[SUPPLIED MATERIAL Boundary: Start]

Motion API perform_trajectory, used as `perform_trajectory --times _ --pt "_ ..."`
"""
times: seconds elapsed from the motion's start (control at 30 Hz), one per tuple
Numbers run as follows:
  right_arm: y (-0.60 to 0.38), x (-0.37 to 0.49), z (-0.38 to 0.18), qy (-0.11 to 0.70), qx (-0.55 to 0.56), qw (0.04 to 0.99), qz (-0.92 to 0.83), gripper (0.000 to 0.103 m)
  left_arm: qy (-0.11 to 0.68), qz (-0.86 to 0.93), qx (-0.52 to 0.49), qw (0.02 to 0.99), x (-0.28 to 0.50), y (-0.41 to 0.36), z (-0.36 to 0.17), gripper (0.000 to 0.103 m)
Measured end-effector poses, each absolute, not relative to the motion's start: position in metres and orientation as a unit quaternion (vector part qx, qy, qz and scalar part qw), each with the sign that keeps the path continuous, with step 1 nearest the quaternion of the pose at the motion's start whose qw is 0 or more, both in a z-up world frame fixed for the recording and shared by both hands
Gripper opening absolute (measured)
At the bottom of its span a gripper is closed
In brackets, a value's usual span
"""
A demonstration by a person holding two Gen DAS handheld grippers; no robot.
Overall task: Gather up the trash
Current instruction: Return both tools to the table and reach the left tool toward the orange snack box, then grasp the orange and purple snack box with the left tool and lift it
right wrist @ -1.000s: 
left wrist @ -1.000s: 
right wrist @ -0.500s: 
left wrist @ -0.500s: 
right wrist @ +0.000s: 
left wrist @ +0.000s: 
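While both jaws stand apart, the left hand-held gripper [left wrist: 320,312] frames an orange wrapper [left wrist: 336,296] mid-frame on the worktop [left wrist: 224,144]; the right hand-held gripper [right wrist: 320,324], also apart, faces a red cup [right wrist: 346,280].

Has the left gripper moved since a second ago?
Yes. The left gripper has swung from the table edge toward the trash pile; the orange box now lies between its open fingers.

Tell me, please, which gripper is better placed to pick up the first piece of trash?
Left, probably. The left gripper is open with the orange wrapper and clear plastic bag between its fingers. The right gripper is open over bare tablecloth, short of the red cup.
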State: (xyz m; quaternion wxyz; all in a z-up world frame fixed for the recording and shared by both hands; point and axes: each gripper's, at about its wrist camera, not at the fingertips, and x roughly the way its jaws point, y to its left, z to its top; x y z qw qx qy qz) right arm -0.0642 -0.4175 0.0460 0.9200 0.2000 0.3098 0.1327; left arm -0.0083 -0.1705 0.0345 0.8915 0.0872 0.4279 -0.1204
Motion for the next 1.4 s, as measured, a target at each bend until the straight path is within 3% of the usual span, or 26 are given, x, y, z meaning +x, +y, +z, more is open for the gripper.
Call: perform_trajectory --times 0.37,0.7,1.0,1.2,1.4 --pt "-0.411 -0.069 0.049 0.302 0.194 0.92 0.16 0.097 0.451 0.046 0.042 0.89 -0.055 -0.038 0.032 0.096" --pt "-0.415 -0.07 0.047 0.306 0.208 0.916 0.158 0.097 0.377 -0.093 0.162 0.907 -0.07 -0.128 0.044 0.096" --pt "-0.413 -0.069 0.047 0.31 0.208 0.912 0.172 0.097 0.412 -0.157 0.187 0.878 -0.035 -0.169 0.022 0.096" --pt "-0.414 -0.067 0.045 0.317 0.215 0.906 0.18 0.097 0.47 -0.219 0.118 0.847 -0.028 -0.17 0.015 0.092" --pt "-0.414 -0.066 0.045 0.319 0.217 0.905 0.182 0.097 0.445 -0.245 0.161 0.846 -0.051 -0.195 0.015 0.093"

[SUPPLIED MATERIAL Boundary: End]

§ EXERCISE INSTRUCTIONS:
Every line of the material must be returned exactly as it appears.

§ TASK ANSWER:
Motion API perform_trajectory, used as `perform_trajectory --times _ --pt "_ ..."`
"""
times: seconds elapsed from the motion's start (control at 30 Hz), one per tuple
Numbers run as follows:
  right_arm: y (-0.60 to 0.38), x (-0.37 to 0.49), z (-0.38 to 0.18), qy (-0.11 to 0.70), qx (-0.55 to 0.56), qw (0.04 to 0.99), qz (-0.92 to 0.83), gripper (0.000 to 0.103 m)
  left_arm: qy (-0.11 to 0.68), qz (-0.86 to 0.93), qx (-0.52 to 0.49), qw (0.02 to 0.99), x (-0.28 to 0.50), y (-0.41 to 0.36), z (-0.36 to 0.17), gripper (0.000 to 0.103 m)
Measured end-effector poses, each absolute, not relative to the motion's start: position in metres and orientation as a unit quaternion (vector part qx, qy, qz and scalar part qw), each with the sign that keeps the path continuous, with step 1 nearest the quaternion of the pose at the motion's start whose qw is 0 or more, both in a z-up world frame fixed for the recording and shared by both hands
Gripper opening absolute (measured)
At the bottom of its span a gripper is closed
In brackets, a value's usual span
"""
A demonstration by a person holding two Gen DAS handheld grippers; no robot.
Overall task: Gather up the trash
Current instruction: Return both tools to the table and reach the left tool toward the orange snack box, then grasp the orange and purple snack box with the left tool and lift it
right wrist @ -1.000s: 
left wrist @ -1.000s: 
right wrist @ -0.500s: 
left wrist @ -0.500s: 
right wrist @ +0.000s: 
left wrist @ +0.000s: 
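While both jaws stand apart, the left hand-held gripper [left wrist: 320,312] frames an orange wrapper [left wrist: 336,296] mid-frame on the worktop [left wrist: 224,144]; the right hand-held gripper [right wrist: 320,324], also apart, faces a red cup [right wrist: 346,280].

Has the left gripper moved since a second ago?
Yes. The left gripper has swung from the table edge toward the trash pile; the orange box now lies between its open fingers.

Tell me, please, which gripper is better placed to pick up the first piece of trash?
Left, probably. The left gripper is open with the orange wrapper and clear plastic bag between its fingers. The right gripper is open over bare tablecloth, short of the red cup.
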State: (xyz m; quaternion wxyz; all in a z-up world frame fixed for the recording and shared by both hands; point and axes: each gripper's, at about its wrist camera, not at the fingertips, and x roughly the way its jaws point, y to its left, z to its top; x y z qw qx qy qz) right arm -0.0642 -0.4175 0.0460 0.9200 0.2000 0.3098 0.1327; left arm -0.0083 -0.1705 0.0345 0.8915 0.0872 0.4279 -0.1204
Motion for the next 1.4 s, as measured, a target at each bend until the straight path is within 3% of the usual span, or 26 are given, x, y, z meaning +x, +y, +z, more is open for the gripper.
Call: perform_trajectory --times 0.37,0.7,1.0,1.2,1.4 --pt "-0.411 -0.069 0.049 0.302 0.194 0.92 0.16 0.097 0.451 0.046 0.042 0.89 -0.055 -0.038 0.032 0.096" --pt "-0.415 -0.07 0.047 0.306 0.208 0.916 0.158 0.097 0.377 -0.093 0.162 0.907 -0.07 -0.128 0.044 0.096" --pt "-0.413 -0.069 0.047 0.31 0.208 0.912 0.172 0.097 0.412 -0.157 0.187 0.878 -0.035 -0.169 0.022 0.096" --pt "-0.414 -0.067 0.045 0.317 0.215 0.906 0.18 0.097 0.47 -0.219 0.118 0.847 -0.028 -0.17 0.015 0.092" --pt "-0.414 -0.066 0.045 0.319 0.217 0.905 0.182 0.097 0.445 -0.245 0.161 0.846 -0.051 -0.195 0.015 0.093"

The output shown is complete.